### PROBLEM DESCRIPTION
Lines of the listing that contain "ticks" need to be copied.

### DATA EXCERPT

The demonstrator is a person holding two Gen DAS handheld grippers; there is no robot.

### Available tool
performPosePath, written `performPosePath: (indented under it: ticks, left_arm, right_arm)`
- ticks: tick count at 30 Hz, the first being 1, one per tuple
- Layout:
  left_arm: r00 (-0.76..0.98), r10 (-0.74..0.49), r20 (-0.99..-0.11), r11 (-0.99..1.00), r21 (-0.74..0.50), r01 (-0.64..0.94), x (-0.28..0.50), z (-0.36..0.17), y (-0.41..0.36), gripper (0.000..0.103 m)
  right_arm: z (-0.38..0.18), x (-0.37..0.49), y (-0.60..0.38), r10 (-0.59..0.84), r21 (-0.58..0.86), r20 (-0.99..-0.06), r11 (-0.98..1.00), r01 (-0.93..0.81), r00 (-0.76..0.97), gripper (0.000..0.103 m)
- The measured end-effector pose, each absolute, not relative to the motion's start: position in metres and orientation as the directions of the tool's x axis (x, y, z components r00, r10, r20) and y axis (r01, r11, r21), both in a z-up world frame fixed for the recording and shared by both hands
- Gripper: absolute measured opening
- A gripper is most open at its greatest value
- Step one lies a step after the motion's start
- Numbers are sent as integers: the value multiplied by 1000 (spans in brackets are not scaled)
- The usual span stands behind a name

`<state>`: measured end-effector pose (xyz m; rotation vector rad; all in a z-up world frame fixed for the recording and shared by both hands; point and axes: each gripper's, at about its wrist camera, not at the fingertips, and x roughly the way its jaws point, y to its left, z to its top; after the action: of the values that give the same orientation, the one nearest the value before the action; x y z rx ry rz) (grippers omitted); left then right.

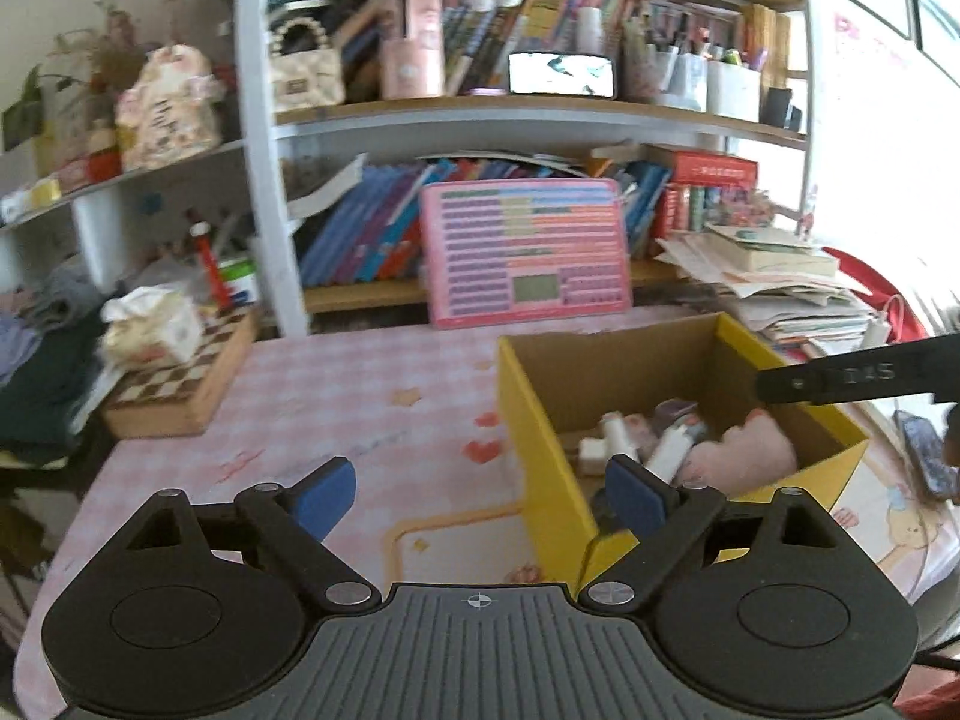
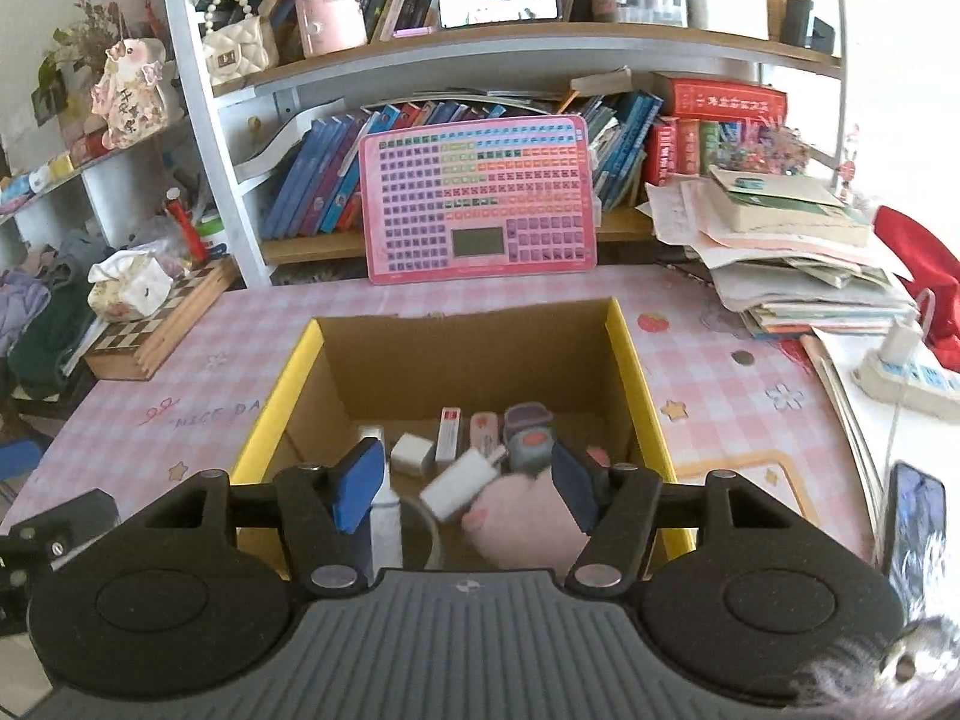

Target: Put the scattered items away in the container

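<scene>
Both hand-held grippers, left [image 1: 480, 495] and right [image 2: 465, 489], are open and hold nothing. The box [image 2: 636, 384] on the table [image 2: 240, 330] contains small items.

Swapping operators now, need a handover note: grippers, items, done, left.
Left hand-held gripper: open, empty, over the table beside the yellow box.
Right hand-held gripper: open, empty, above the box.
In the box: pink plush, white charger, white cube, eraser, grey-purple toy, other small pieces.
Done: these items are in the box.
Left: no loose small items show on the pink tablecloth in either view; check the areas out of view before stopping.
</scene>
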<state>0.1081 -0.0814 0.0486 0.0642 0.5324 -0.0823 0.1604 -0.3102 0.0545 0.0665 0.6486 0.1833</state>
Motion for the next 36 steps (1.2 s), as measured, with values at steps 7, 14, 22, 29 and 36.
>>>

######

### YOUR SOLUTION
performPosePath, written `performPosePath: (indented under it: ticks, left_arm, right_arm)`
- ticks: tick count at 30 Hz, the first being 1, one per tuple

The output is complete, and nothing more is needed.